The European Central Bank (ECB) chief warned the rise of populism throughout the 28-country bloc would lead to “consequences”.
He said: “Political uncertainty is dominant. This year we have suffered a multitude of uncertainties: first there was the slowdown in China and the stagnation of world trade, then the Brexit referendum and the election in the United States.
“In the medium term it is not yet clear what the consequences of past, current and future political uncertainty will be. There will be consequences, that much is certain.”
He said the effects of this uncertainty would worsen depending on how long the EU’s Brexit negotiations carry on for.
Mr Draghi said: “We have to assume [things will deteriorate with Brexit]. A lot depends on the shape of the final agreement and on how long negotiations on the final settlement will take.
“The longer the negotiations take, the longer the uncertainty.
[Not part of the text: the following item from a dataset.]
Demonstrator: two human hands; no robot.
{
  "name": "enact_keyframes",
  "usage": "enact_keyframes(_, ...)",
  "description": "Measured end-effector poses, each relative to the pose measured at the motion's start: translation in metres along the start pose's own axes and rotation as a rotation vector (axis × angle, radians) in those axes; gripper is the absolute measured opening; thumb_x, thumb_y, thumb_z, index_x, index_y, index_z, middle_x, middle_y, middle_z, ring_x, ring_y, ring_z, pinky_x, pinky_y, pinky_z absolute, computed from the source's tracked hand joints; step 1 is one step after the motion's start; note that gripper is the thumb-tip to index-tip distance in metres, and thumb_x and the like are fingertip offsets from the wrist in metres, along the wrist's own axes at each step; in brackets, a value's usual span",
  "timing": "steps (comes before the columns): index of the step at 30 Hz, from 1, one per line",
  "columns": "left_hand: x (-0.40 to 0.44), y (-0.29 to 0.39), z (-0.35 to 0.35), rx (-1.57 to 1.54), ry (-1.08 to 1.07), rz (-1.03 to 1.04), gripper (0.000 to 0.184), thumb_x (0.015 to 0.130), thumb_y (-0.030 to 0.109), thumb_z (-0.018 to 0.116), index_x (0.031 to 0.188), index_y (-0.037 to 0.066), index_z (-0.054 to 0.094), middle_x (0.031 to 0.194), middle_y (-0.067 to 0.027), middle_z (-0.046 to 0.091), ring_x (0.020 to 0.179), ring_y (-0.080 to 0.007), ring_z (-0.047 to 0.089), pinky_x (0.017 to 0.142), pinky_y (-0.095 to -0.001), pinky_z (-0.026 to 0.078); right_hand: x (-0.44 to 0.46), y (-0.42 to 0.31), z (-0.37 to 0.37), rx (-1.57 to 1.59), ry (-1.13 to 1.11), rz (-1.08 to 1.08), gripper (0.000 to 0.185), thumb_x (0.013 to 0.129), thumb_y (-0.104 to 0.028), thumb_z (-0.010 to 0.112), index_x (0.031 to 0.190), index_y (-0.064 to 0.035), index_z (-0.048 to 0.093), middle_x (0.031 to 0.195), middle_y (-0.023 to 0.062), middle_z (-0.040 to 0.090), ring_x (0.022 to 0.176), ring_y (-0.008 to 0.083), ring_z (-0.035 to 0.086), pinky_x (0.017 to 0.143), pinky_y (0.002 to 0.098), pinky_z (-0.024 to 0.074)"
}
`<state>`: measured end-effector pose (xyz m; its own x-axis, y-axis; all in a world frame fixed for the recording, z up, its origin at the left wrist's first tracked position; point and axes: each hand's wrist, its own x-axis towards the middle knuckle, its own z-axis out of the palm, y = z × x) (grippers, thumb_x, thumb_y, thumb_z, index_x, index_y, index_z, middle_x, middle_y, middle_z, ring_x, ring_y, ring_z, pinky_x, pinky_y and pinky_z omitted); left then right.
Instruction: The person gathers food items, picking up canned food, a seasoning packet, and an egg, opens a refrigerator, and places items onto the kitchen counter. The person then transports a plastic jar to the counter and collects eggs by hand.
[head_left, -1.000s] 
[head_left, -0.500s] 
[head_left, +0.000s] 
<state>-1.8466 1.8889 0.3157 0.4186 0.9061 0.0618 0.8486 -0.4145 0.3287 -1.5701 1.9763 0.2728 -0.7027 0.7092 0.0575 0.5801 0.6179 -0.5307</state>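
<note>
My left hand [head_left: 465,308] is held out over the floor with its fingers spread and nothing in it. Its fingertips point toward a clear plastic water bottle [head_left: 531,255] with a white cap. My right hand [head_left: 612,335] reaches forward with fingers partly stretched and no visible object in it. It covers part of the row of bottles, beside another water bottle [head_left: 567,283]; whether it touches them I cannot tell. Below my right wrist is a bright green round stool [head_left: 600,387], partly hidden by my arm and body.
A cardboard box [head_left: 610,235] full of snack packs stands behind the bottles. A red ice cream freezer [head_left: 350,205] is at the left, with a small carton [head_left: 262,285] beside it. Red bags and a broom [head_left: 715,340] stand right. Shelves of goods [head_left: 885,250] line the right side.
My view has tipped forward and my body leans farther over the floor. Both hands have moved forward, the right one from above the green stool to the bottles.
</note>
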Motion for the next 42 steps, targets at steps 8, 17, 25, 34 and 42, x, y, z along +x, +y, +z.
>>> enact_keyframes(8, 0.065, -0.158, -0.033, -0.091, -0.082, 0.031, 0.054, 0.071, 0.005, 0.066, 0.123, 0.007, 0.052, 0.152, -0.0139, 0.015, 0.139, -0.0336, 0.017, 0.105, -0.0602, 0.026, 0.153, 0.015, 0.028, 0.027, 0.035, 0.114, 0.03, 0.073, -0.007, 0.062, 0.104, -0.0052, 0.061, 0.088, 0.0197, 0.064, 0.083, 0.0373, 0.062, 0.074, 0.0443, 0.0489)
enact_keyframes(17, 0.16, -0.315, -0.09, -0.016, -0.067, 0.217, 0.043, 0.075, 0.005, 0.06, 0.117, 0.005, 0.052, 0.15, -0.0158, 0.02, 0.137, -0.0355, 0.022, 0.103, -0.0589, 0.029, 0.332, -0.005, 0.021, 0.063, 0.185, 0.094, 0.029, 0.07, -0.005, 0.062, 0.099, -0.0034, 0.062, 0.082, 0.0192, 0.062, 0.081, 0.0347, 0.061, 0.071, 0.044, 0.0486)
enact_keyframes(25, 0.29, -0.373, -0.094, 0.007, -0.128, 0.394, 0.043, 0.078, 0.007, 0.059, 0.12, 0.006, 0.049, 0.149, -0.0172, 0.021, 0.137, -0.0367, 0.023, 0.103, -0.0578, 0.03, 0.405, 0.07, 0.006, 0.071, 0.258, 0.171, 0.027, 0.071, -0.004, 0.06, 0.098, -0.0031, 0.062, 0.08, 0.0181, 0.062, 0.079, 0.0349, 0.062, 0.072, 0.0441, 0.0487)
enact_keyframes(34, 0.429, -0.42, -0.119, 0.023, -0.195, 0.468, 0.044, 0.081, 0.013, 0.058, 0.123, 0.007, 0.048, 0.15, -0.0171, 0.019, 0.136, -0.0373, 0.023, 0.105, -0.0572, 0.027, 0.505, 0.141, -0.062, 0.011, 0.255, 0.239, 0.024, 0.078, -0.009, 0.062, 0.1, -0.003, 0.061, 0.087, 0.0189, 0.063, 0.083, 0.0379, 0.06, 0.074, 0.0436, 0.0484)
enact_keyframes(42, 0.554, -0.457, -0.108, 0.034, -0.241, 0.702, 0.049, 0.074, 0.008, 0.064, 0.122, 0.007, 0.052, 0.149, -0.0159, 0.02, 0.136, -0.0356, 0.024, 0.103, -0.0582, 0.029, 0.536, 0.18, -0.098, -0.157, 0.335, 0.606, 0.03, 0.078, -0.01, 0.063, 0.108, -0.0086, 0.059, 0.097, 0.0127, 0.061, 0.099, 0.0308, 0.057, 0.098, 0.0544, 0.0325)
It will be more difficult for investors and other economic agents in the UK to make decisions.”
This predictions for more turbulence in Europe follows a similar doom-mongering forecast for Brexit Britain earlier this week.
Mr Draghi urged Theresa May to reveal her Brexit strategy and whinged he did not know what the Government is planning.
The ECB boss told the European Parliament’s economic and monetary affairs committee on Tuesday: “If, in the long run, the risk of a less open UK economy in terms of trade, migration and foreign direct investment were to materialise, there would be a negative impact on innovation and competition and, thus, productivity and potential output.
“Such developments would first and foremost weigh on the UK economy.
“We are looking for a concept by the UK Government where it would share its views and plans with its own citizens, and see what they say about that, before we can actually express our views on this.”